Description of the task: When a line of the entries contains the word "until", report that line.

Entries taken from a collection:
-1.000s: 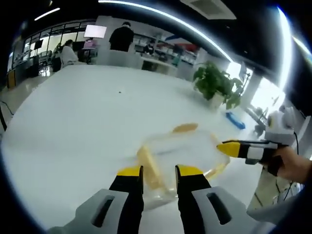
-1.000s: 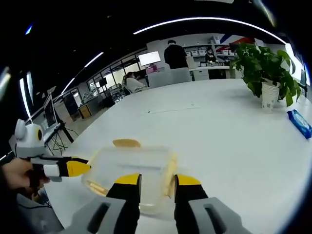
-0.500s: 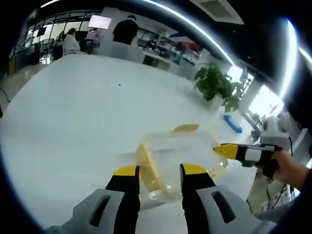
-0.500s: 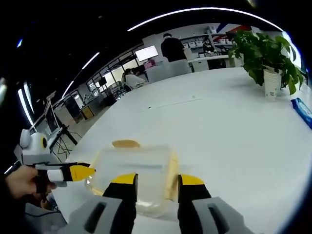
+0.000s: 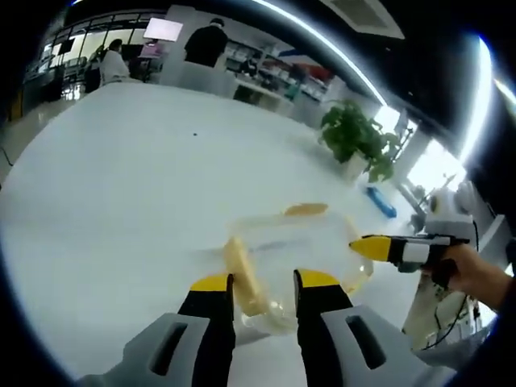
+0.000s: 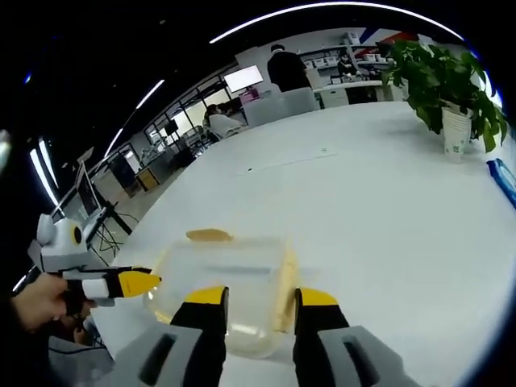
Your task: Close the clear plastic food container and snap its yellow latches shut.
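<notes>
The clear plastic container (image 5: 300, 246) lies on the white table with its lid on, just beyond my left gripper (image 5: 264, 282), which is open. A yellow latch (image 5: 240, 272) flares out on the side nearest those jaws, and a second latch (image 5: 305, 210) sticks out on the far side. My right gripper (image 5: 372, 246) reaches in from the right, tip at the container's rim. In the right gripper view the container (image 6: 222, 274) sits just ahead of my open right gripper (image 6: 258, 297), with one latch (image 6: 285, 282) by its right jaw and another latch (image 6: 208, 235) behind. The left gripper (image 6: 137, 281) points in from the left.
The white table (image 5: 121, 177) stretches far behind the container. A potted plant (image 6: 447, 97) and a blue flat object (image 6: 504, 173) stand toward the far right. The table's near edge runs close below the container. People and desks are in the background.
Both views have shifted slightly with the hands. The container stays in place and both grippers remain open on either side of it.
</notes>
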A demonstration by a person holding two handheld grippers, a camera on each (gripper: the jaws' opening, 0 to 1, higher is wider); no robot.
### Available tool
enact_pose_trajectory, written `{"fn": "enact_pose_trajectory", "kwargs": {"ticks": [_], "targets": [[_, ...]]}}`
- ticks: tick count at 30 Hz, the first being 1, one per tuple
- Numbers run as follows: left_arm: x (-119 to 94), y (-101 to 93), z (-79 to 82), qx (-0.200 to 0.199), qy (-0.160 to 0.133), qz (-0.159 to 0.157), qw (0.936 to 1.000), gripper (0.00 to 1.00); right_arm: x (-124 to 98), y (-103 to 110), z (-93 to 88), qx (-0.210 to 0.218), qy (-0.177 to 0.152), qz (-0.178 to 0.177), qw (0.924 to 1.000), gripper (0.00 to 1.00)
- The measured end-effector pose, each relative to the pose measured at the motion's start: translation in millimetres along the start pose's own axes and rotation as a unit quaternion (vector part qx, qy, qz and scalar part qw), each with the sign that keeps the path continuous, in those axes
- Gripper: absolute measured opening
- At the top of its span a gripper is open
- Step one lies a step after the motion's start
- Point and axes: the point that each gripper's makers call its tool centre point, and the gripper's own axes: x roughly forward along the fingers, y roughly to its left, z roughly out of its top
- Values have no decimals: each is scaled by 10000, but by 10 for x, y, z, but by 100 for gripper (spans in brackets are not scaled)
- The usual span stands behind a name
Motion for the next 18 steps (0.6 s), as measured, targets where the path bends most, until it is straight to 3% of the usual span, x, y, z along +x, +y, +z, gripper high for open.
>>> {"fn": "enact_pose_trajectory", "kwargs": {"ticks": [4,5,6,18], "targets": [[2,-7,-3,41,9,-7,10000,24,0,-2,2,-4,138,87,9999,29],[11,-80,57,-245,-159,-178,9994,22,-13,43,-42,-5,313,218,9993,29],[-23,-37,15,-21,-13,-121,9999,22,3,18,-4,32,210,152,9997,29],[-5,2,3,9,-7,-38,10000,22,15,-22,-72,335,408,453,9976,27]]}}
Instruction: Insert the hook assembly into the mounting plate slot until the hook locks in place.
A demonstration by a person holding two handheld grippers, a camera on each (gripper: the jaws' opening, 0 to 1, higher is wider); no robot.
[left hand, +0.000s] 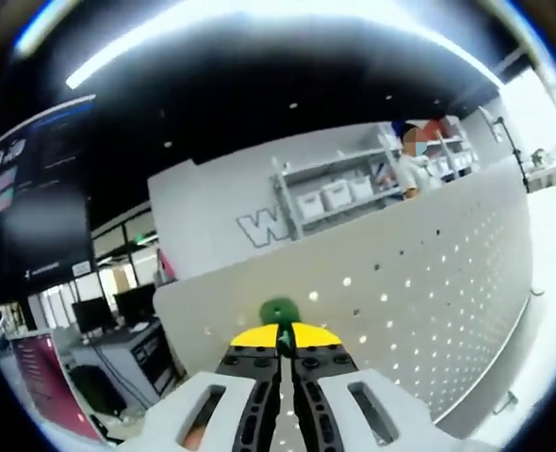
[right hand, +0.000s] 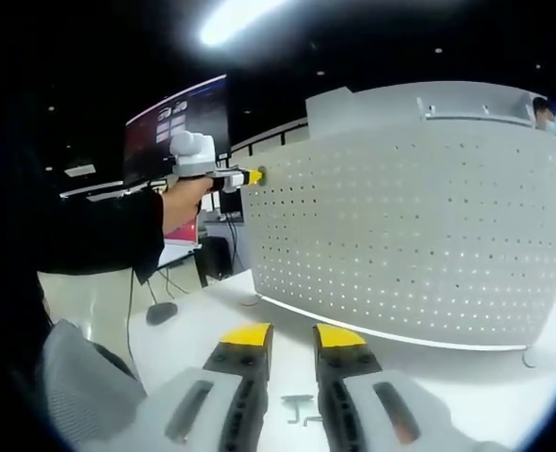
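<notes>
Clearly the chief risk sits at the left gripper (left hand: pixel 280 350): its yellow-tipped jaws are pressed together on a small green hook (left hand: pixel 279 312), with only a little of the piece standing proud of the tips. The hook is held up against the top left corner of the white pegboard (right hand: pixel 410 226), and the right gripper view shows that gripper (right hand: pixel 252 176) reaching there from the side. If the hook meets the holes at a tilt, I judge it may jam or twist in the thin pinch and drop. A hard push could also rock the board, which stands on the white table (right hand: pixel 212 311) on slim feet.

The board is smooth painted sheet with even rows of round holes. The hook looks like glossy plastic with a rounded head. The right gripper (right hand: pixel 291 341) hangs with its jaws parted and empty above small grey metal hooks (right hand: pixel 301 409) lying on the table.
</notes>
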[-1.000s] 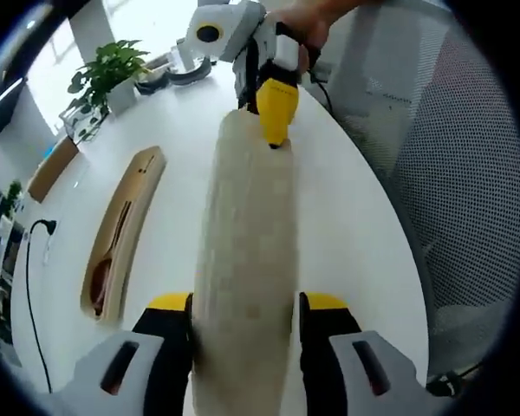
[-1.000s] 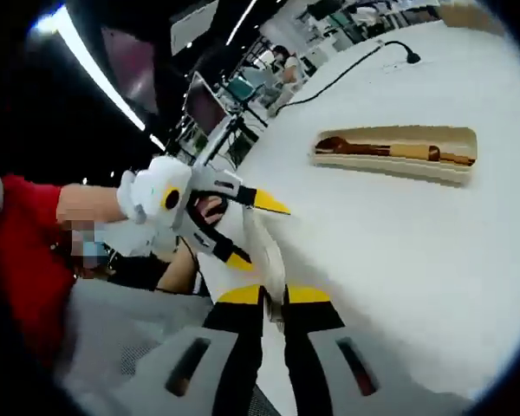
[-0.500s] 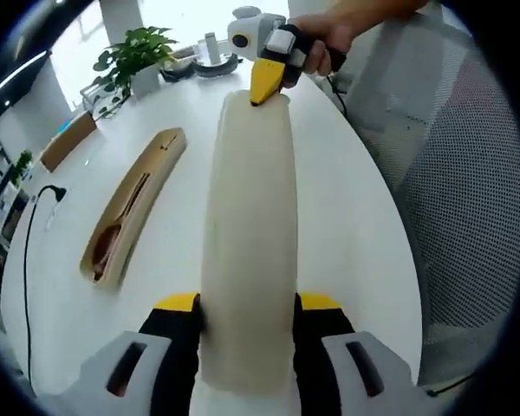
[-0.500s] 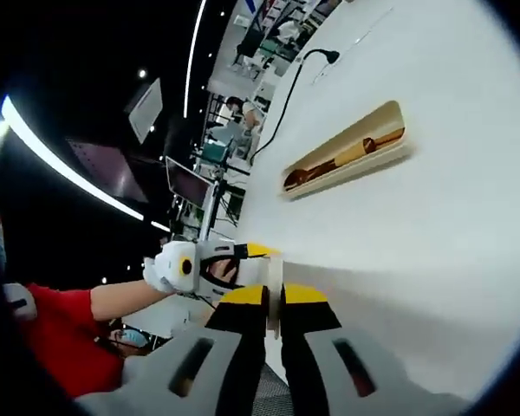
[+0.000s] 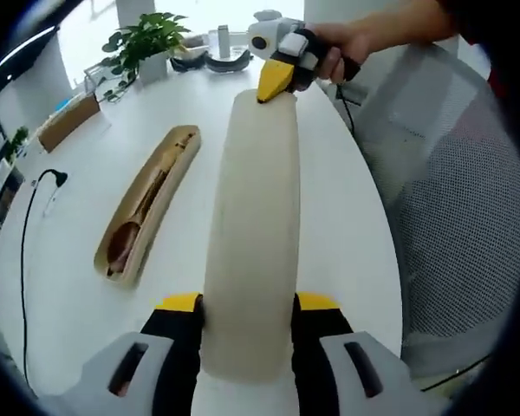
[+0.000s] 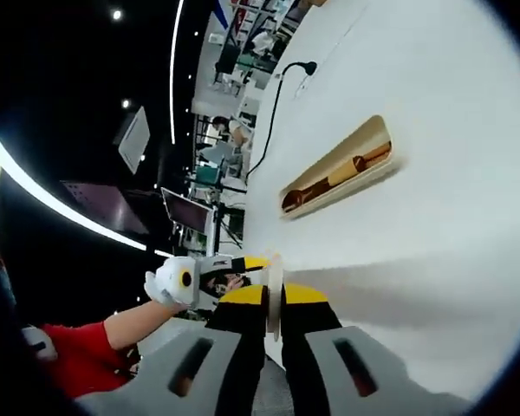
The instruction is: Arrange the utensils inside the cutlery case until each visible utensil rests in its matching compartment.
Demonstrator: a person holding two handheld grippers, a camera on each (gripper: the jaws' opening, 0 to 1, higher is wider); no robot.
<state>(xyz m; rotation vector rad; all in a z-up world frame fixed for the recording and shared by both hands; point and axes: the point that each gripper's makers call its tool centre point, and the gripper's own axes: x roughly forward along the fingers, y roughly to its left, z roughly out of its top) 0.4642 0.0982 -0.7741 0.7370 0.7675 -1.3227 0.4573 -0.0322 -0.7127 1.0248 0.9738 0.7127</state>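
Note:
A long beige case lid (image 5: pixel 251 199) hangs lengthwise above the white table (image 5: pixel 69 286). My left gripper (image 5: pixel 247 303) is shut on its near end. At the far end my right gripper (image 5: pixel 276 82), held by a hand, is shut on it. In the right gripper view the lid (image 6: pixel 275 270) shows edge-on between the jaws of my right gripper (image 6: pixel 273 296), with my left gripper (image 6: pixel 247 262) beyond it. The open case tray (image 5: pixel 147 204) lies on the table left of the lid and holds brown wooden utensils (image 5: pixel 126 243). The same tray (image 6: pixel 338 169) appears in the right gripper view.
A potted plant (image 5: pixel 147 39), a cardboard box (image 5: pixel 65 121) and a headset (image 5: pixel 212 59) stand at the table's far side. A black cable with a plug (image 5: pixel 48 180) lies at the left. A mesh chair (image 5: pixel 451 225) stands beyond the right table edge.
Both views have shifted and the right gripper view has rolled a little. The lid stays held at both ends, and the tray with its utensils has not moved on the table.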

Exercise result:
Motion for the next 18 steps (0.6 s), as measured, targets where the path bends most, until it is straight to 3% of the usual span, x, y, z along +x, +y, +z, gripper high for open.
Instruction: Insert the hook assembly into the mounting plate slot until the hook locks in place.
The instruction is: Arrange the utensils inside the cutlery case until each visible utensil rests in its matching compartment.

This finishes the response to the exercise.